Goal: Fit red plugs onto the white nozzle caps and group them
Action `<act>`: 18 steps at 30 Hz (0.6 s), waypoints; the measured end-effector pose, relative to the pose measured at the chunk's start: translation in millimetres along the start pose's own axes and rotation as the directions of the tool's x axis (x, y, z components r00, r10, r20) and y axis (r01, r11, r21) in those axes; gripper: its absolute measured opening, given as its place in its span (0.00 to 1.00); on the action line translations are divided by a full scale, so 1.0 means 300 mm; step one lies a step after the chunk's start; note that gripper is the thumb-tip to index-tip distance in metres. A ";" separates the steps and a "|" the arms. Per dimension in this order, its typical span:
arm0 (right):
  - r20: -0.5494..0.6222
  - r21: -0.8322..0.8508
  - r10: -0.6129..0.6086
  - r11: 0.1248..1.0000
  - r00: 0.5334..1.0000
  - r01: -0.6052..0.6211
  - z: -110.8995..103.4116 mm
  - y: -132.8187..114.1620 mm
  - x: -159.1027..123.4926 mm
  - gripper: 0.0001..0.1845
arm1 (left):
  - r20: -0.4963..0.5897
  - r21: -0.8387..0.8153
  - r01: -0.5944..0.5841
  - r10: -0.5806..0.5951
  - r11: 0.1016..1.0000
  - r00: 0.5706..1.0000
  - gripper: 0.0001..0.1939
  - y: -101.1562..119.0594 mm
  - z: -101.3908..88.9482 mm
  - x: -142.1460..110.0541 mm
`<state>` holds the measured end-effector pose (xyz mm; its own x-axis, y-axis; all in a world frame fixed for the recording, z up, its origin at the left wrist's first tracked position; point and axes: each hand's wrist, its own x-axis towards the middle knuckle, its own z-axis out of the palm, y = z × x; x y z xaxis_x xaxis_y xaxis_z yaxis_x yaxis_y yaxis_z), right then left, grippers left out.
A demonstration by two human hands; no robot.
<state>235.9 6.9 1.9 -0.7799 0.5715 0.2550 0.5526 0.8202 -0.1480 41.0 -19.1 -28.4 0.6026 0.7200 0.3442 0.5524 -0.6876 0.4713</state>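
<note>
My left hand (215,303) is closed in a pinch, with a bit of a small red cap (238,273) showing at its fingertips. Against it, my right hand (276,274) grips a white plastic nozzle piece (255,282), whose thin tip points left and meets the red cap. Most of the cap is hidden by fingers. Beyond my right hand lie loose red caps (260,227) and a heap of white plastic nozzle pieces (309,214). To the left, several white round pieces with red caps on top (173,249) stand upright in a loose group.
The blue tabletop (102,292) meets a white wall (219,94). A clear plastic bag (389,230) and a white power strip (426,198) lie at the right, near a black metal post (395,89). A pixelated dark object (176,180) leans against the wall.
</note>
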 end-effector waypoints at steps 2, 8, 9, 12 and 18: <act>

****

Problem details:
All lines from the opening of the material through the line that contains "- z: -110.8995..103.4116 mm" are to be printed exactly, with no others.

Response to this task:
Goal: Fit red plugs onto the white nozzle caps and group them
Action `<act>`: 18 steps at 30 Hz (0.6 s), waypoints; the measured end-effector pose, relative to the pose measured at the chunk's start: translation in millimetres along the start pose's own axes and rotation as the directions of the tool's x axis (x, y, z components r00, r10, r20) and y axis (r01, r11, r21) in those axes; gripper: its absolute measured opening, given as its place in its span (0.00 to 1.00); on the action line translations are divided by a full scale, so 1.0 means 300 mm; step one lies a step after the chunk's start; note that gripper is the thumb-tip to index-tip distance in metres. A ";" separates the steps and a "|" the arms. Per dimension in this order, its typical span:
arm0 (right):
  - r20: -0.5494..0.6222
  - r21: -0.8322..0.8508
  - r10: -0.6129..0.6086
  - r11: 0.1248..1.0000
  - r00: 0.5334..1.0000
  - r01: -0.6052..0.6211
  - z: -110.8995..103.4116 mm

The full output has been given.